Desde entonces, mi esposa, Hanne Adler-Olsen, ha sido mi incansable musa y crítica y ha alimentado mi fidelidad a mis ambiciones más antiguas.
Durante la lectura que han realizado mis sabios amigos Henning Kure, Jesper Helbo, Tomas Stender, Eddie Kiran, Cari Rosschou y, ante todo, mi hermana Elsebeth Waehrens y mi madre Karen-Margrethe Olsen, el libro ha experimentado diversos procesos de profundización y reducción, durante los cuales todos los elementos que lo componen han sido evaluados y repasados hasta la extenuación, para al fin alcanzar la forma que yo había deseado que tuviera.
Establecí contacto con la editorial Cicero gracias a la mediación del asesor editorial Ole Stender.
Jussi Adler-Olsen
No hacía el mejor tiempo del mundo. Vientos fríos y pésima visibilidad. Excepcionalmente crudo para un día del mes de enero inglés.
Los tripulantes norteamericanos llevaban ya algún tiempo en las pistas de aterrizaje cuando apareció el inglés larguirucho y se acercó al grupo. Todavía no estaba del todo despierto.

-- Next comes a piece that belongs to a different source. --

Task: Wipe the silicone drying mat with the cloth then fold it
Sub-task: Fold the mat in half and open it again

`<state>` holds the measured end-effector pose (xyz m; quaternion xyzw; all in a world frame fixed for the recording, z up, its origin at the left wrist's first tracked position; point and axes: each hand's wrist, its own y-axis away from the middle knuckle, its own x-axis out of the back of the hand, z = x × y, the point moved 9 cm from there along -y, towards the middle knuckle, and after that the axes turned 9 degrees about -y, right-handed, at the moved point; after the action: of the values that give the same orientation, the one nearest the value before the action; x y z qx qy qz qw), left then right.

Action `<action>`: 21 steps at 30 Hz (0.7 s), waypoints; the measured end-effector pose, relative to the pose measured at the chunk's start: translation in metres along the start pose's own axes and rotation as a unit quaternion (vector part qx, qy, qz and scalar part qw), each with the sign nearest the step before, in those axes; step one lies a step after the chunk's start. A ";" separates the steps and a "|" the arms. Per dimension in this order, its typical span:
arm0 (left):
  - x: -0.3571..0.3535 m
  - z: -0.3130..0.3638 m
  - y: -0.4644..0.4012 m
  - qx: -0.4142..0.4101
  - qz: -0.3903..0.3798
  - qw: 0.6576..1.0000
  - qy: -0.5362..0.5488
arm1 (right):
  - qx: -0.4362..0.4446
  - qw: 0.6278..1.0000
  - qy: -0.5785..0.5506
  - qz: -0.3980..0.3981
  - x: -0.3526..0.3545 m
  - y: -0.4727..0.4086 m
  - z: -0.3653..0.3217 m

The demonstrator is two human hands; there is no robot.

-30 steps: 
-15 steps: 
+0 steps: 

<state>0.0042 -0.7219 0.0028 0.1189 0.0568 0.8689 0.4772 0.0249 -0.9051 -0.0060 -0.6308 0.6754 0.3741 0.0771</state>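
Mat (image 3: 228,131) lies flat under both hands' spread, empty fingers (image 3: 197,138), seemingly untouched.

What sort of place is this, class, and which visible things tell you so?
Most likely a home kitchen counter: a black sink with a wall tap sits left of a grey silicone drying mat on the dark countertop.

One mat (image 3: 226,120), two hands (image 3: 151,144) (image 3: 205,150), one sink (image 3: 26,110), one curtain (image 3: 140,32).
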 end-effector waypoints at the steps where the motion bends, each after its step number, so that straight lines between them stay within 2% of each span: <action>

Detrás del primer grupo de pilotos asomó la cabeza de un hombre que lo saludó con un gesto de la mano. El inglés le devolvió el saludo y bostezó sonoramente.
Tras una larga temporada de expediciones nocturnas, resultaba difícil volver a darle la vuelta al día y a la noche. El día se haría interminable.
En lo más alejado de la zona, los aviones se iban desplazando lentamente hacia la parte sur de las pistas de despegue, lo que significaba que pronto el aire se colmaría de ruidos y aviones.
La sensación era, a la vez, deliciosa y abrumadora.
El aviso de la misión provenía del despacho del general de división Lewis H. Brereton, de Sunning Hill Park. En la orden solicitaba el apoyo británico al comandante en jefe de la RAF, el mariscal de aviación Harris. Los norteamericanos seguían impresionados por los Mosquitos británicos, que durante los ataques nocturnos de noviembre sobre Berlín habían descubierto el secreto mejor guardado de los alemanes: las instalaciones bombarderas V-l de Zemplin.
La selección de la tripulación había sido confiada al teniente coronel Hadley-Jones que, a su vez, encomendó las tareas prácticas a su colaborador, el comandante de aviación John Wood.
Su misión era seleccionar a doce tripulaciones británicas; ocho grupos de instrucción y cuatro tripulaciones de apoyo con tareas especiales de observación bajo las flotas aéreas norteamericanas 8 y 9.
Para este propósito se equiparon unos P-51D, cazabombarderos de doble asiento, con aparatos Meddo e instrumental óptico de gran sensibilidad.
Hacía apenas dos semanas que habían seleccionado a James Teasdale y a Bryan Young para que formaran la primera tripulación que debía probar este material bajo lo que venía a denominarse «condiciones normales». Dicho en pocas palabras, podían esperar volver a entrar en combate.
El ataque estaba programado para que tuviera lugar el 11 de enero de 1944. El objetivo de los convoyes de bombarderos serían las fábricas de aviones de Oschersleben, Braunschweig, Magdeburgo y Halberstadt.
Ambos habían protestado por la interrupción de su licencia navideña. Todavía estaban cansados tras los combates.
– ¡Dos semanas para ponerse al corriente de esta diabólica máquina! -suspiró Bryan-. Si no sé absolutamente nada de esos pajarracos… ¿Por qué no tripula el Tío Sam sus propias baratijas?